Les vignerons qui élèvent un Vacqueyras pendant trois ans en fût parlent de patience. Les amateurs qui conservent leurs bouteilles dix ans en cave parlent de discipline. Le morta, lui, ne parle pas : il a simplement attendu sous la tourbe pendant des milliers d’années que quelqu’un le trouve. Ce Sommelier Laguiole en Aubrac en Morta Brillant porte cette patience géologique dans un manche noir et dense dont les fibres ont été comprimées par des siècles de pression tellurique. Ouvrir un Rasteau concentré avec ce sommelier tire-bouchon Laguiole, c’est poser sur la même table deux formes de vieillissement : celle du vin, mesurée en décennies, et celle du bois, mesurée en ères.
Le premier Vacqueyras qu’on débouche avec ce sommelier laisse une impression durable : le morta transmet à la paume la fraîcheur d’une pierre et la douceur d’un bois ancien. Ce n’est ni l’un ni l’autre : c’est un entre-deux minéral que des millénaires d’enfouissement ont créé. Le tanin du chêne originel a migré dans les fibres sous l’action de la tourbe acide, et c’est ce même tanin, de la même famille chimique que celui des grands Vacqueyras, qui donne au morta sa teinte noire et sa résistance exceptionnelle. Quand les doigts se referment sur le manche pour extraire un vieux bouchon récalcitrant, ils tiennent un bois que le temps a rendu plus dur que l’érable et plus dense que le palissandre, un matériau forgé par la patience et non par l’outil.

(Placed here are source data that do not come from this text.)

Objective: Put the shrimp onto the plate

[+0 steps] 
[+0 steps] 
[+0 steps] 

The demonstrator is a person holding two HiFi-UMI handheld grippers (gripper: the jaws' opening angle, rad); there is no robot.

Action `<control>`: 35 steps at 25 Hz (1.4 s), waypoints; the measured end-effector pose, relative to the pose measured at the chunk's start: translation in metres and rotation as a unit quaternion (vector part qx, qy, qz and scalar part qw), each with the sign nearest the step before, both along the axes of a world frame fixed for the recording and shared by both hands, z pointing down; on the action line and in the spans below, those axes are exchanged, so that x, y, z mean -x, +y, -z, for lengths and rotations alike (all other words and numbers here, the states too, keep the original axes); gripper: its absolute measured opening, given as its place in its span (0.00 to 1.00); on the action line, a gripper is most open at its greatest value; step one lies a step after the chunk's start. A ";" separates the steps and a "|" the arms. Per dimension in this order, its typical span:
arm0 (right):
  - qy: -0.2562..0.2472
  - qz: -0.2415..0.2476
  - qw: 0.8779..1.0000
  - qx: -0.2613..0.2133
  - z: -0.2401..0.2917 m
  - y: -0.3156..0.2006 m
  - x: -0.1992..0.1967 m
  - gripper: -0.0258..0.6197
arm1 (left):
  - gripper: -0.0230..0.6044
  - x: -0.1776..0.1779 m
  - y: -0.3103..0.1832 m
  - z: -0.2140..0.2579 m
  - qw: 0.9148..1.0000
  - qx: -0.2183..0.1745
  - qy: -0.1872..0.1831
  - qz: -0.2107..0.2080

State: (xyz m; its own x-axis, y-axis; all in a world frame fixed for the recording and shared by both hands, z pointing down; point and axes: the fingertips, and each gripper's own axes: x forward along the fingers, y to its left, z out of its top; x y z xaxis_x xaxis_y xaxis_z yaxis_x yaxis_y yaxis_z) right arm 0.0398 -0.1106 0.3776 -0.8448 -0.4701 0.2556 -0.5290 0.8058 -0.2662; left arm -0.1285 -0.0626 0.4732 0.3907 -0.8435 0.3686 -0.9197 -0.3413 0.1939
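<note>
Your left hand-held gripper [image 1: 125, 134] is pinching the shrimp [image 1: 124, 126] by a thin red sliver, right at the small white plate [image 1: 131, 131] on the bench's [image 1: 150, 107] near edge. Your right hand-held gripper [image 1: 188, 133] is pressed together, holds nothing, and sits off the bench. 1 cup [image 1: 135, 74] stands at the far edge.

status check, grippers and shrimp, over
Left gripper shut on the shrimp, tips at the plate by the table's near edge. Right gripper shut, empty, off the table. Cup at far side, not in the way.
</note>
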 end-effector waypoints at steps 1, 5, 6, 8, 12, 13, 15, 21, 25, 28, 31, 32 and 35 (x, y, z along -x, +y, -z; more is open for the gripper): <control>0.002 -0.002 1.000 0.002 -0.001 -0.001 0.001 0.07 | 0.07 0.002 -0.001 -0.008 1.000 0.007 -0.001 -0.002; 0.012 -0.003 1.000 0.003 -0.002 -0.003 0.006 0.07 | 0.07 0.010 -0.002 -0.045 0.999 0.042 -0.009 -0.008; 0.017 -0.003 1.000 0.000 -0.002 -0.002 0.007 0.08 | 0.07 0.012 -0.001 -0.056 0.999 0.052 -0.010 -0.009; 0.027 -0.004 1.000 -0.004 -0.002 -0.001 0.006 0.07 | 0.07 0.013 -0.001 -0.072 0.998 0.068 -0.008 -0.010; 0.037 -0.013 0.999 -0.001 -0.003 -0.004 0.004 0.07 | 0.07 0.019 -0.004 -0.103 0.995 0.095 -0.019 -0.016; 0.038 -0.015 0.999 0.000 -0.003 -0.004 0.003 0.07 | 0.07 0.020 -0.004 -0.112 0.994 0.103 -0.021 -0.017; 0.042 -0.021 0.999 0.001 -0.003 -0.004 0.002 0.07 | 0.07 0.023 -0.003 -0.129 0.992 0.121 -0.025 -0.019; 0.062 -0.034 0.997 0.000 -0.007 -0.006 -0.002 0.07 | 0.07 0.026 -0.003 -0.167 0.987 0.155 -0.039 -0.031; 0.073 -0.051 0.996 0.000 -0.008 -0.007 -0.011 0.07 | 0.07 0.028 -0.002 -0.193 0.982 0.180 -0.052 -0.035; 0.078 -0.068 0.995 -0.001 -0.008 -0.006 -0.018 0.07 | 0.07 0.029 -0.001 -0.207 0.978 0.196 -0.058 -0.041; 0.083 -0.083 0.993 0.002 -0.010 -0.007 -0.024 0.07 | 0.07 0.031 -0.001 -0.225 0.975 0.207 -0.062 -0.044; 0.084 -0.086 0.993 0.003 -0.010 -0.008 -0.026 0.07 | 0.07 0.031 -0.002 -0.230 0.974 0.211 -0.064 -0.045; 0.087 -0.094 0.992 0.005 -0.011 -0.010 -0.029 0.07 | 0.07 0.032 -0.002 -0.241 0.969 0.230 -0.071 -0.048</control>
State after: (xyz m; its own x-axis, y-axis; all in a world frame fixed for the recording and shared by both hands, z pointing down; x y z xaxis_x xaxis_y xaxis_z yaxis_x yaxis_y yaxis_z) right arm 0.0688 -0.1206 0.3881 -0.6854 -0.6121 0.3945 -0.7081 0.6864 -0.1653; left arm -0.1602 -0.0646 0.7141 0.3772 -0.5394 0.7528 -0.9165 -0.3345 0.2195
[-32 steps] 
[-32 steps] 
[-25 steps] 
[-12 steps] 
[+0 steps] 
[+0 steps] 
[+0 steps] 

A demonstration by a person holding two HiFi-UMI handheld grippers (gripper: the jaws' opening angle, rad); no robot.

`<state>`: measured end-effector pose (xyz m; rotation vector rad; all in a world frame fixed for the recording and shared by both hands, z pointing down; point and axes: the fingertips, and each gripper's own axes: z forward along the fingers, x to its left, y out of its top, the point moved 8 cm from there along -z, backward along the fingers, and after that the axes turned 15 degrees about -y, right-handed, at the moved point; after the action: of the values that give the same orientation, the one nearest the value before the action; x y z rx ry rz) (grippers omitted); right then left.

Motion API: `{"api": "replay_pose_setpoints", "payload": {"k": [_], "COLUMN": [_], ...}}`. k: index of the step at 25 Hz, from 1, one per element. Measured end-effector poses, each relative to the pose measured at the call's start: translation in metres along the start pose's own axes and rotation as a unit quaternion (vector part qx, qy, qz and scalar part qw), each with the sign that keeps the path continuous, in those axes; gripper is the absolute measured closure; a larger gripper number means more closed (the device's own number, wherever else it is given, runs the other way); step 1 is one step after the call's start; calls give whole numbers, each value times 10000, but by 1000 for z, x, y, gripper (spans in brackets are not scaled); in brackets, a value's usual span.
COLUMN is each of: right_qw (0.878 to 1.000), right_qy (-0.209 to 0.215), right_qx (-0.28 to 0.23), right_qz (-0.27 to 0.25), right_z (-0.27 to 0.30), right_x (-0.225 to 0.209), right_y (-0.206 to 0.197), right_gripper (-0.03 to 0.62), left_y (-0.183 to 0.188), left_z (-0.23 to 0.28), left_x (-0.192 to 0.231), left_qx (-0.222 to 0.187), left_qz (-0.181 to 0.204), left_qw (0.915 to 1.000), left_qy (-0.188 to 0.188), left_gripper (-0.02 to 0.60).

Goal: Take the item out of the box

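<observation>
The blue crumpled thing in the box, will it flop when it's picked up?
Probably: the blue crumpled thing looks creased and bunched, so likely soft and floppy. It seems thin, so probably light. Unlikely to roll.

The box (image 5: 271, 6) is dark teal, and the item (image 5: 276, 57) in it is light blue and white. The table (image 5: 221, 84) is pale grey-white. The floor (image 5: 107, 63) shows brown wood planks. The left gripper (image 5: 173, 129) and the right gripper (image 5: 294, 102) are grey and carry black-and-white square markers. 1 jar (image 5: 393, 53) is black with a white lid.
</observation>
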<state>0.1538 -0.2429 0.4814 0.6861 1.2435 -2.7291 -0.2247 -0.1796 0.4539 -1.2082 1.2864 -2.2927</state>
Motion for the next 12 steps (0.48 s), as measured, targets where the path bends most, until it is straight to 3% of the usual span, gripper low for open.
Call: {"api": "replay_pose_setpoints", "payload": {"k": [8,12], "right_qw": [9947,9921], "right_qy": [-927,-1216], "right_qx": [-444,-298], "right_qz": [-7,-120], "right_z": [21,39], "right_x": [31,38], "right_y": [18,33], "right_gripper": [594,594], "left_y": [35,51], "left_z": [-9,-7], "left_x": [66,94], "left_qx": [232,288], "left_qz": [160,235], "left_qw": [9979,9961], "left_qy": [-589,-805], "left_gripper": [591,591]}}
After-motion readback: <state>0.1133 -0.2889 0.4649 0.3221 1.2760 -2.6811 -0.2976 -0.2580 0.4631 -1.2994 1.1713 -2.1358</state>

Ce sommelier en morta pose une question que peu d’objets savent poser : qu’est-ce que le temps ? L’amateur qui le tient dans sa main sait qu’il manipule un bois plus ancien que l’écriture, plus ancien que la vigne elle-même. Un tire-bouchon Laguiole qui rappelle que le vin est une histoire de patience, et que la plus grande patience appartient toujours à la terre.